Task item: Please give back the listing exactly as it reads.

Given material:
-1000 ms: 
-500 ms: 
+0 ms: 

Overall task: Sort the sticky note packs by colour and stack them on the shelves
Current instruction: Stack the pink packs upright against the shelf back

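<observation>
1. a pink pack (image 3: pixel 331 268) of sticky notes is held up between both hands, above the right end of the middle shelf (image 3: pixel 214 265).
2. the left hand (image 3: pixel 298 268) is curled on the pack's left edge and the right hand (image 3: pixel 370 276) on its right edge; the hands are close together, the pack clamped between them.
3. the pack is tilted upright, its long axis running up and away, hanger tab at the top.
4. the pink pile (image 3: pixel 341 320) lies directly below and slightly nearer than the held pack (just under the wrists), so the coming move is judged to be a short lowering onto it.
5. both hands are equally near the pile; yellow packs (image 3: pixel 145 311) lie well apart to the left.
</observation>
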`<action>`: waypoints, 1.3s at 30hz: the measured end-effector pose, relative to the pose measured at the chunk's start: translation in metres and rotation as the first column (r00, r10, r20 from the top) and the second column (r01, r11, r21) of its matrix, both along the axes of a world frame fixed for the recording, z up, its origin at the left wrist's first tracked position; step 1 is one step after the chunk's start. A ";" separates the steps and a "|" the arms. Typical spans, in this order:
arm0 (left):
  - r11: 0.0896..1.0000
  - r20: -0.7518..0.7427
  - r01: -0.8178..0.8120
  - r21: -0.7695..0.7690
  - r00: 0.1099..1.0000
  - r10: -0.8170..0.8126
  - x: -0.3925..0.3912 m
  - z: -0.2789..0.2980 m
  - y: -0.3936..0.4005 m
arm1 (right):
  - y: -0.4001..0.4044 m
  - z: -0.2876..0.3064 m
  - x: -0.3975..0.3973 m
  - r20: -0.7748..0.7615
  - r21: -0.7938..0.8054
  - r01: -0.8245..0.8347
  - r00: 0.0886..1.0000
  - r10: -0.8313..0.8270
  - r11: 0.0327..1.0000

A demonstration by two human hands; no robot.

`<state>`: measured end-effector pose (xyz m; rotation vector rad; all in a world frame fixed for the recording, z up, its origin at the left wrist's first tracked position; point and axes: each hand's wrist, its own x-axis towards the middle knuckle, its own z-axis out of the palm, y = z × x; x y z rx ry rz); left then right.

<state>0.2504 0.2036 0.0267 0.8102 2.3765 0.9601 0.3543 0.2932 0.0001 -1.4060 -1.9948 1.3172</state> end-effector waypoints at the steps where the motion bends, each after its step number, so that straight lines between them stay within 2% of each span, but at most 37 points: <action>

Output of the exercise:
-1000 ms: 
-500 ms: 
+0 ms: 

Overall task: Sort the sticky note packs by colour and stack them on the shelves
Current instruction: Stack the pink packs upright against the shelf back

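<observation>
1. a pink pack (image 3: pixel 331 268) of sticky notes is held up between both hands, above the right end of the middle shelf (image 3: pixel 214 265).
2. the left hand (image 3: pixel 298 268) is curled on the pack's left edge and the right hand (image 3: pixel 370 276) on its right edge; the hands are close together, the pack clamped between them.
3. the pack is tilted upright, its long axis running up and away, hanger tab at the top.
4. the pink pile (image 3: pixel 341 320) lies directly below and slightly nearer than the held pack (just under the wrists), so the coming move is judged to be a short lowering onto it.
5. both hands are equally near the pile; yellow packs (image 3: pixel 145 311) lie well apart to the left.
</observation>
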`<action>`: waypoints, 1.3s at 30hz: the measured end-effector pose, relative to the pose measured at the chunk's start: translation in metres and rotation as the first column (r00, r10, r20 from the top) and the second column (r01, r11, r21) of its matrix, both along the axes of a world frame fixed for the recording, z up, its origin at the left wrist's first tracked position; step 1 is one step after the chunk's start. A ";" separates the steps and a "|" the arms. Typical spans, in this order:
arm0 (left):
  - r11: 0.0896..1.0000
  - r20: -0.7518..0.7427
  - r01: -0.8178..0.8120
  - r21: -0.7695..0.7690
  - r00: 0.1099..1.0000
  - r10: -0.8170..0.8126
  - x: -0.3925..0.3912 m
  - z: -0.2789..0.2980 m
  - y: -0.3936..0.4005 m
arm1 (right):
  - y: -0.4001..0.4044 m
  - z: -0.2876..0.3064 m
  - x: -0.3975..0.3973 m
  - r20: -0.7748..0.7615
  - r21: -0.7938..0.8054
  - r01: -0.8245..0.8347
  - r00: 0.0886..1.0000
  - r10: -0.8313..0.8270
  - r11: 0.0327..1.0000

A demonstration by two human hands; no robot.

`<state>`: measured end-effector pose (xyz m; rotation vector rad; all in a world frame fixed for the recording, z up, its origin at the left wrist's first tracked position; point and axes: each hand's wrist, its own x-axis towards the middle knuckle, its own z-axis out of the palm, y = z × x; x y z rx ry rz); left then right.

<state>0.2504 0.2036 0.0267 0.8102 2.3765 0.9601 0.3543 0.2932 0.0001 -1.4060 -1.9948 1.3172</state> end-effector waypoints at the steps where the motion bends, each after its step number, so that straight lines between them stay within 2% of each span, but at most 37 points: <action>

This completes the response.